## Assignment
Return every line of the data that contains the string "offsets".
· · · ·
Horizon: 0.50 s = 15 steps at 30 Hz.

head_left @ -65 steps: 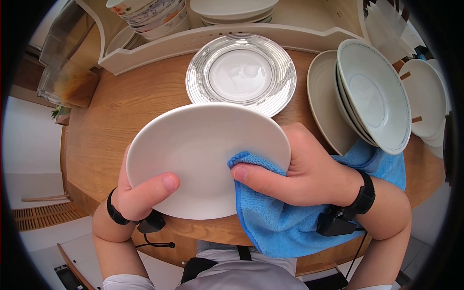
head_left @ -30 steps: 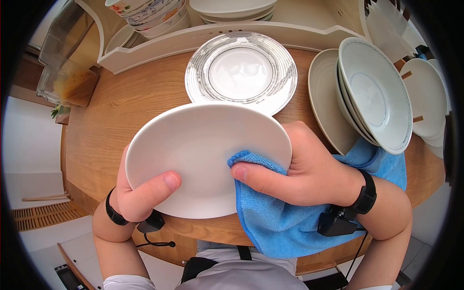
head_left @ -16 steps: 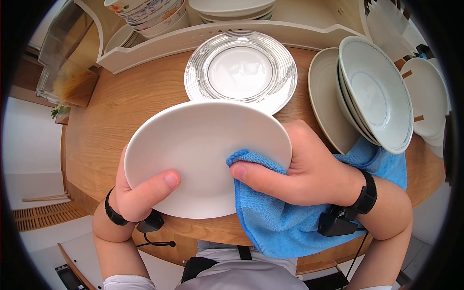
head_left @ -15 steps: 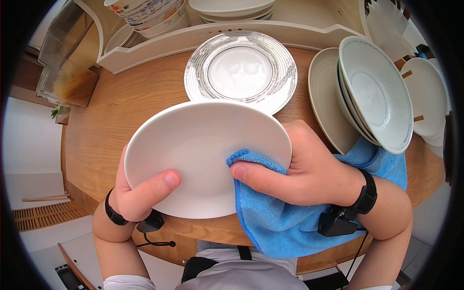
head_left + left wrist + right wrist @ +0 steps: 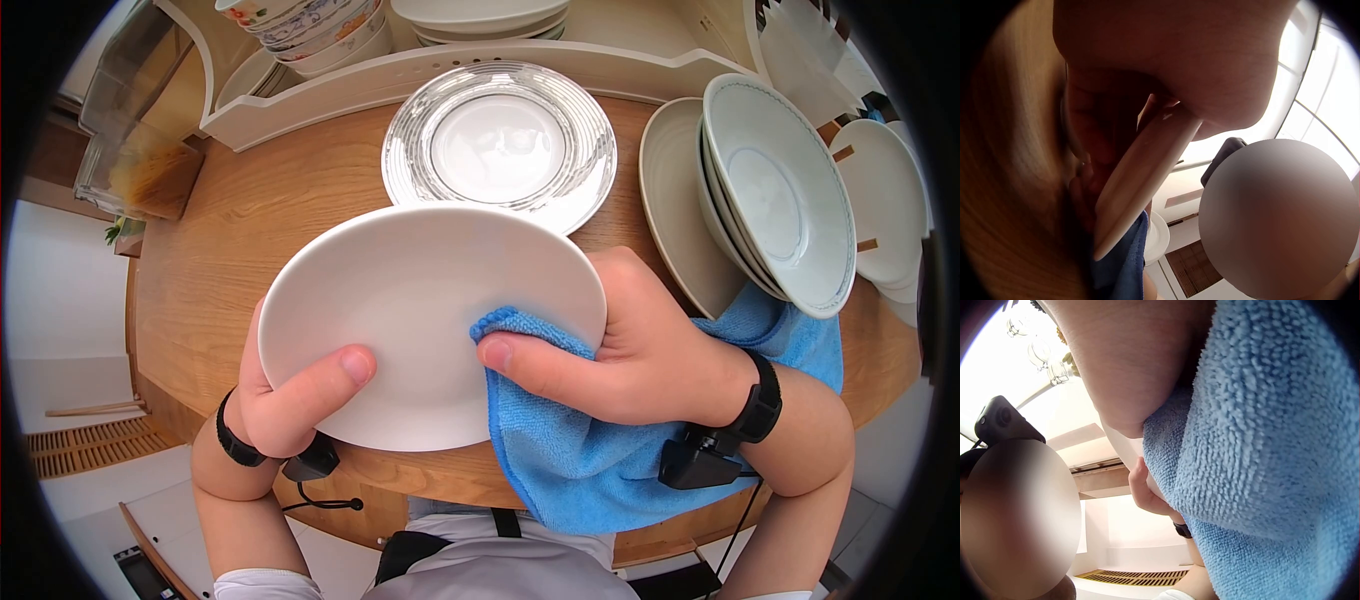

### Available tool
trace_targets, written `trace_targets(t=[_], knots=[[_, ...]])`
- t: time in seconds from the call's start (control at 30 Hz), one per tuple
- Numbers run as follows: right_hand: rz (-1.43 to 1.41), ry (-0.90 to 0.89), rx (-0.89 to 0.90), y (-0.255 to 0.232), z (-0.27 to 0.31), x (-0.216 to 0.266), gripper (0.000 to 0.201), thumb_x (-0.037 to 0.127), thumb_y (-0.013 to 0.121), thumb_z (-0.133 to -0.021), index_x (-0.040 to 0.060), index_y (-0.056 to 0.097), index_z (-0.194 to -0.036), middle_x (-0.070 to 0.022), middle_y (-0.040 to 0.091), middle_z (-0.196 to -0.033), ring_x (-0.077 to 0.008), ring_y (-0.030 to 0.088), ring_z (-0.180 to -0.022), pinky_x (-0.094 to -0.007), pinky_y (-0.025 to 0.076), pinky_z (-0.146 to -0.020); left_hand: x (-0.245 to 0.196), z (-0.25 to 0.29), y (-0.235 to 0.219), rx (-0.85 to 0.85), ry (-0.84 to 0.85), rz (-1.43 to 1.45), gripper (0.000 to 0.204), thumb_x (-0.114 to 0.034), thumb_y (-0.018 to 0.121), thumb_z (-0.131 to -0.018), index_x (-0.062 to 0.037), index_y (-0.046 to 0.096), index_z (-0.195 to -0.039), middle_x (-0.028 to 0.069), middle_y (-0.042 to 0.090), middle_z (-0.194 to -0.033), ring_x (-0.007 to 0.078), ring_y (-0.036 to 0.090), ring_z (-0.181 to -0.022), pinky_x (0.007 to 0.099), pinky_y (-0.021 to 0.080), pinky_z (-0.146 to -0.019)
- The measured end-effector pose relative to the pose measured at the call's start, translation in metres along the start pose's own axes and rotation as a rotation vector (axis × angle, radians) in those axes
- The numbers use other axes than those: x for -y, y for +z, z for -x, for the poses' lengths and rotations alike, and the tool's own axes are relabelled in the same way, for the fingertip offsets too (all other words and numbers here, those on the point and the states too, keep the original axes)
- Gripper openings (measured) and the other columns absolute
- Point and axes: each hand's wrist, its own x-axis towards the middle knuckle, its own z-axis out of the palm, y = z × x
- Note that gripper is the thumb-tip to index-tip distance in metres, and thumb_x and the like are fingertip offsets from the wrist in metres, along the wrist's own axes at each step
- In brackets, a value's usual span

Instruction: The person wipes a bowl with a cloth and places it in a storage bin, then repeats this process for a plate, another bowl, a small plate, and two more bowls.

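Observation:
A plain white plate (image 5: 410, 290) is tilted toward me over the front of the table. My left hand (image 5: 290, 395) grips its left rim, thumb on the upper face and fingers behind it. At the right rim my right hand (image 5: 630, 360) pinches a blue microfiber cloth (image 5: 580, 460) against the plate, its thumb over a fold of the cloth. The rest of the cloth hangs past the table's front edge. In the left wrist view the plate (image 5: 1144, 178) shows edge-on; in the right wrist view the cloth (image 5: 1260, 437) hides most of it.
Behind the plate lies a silver-rimmed plate (image 5: 500, 150) on the wooden table (image 5: 230, 250). Stacked bowls (image 5: 780, 195) lean over a beige plate (image 5: 670, 180) at right, near more white plates (image 5: 875, 200). A cream shelf (image 5: 300, 115) at the back holds patterned bowls (image 5: 320, 35).

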Motion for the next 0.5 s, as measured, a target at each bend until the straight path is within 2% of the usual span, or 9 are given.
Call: trace_targets(t=[0.5], knots=[[-0.043, -0.031, 0.001, 0.0001, 0.0009, -0.0016, 0.033, 0.016, 0.07, -0.093, -0.0035, 0.065, -0.119, -0.0124, 0.072, -0.105, -0.0165, 0.067, -0.092, -0.0299, 0.053, -0.08, 0.0033, -0.0013, -0.0003, 0.028, 0.031, -0.001, 0.057, -0.017, 0.068, -0.087, 0.005, 0.051, -0.137, 0.0137, 0.066, -0.121, 0.0194, 0.062, -0.111, 0.0326, 0.049, -0.094]])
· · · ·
## Exercise response
- The numbers use other axes than those: x for -y, y for +z, z for -x, for the poses' lengths and rotations alike, and the tool's own axes are relabelled in the same way, for the fingertip offsets too (all other words and numbers here, those on the point and the states too, keep the original axes)
- Note that gripper is the thumb-tip to index-tip distance in metres, and thumb_x and the like are fingertip offsets from the wrist in metres, along the wrist's own axes at each step

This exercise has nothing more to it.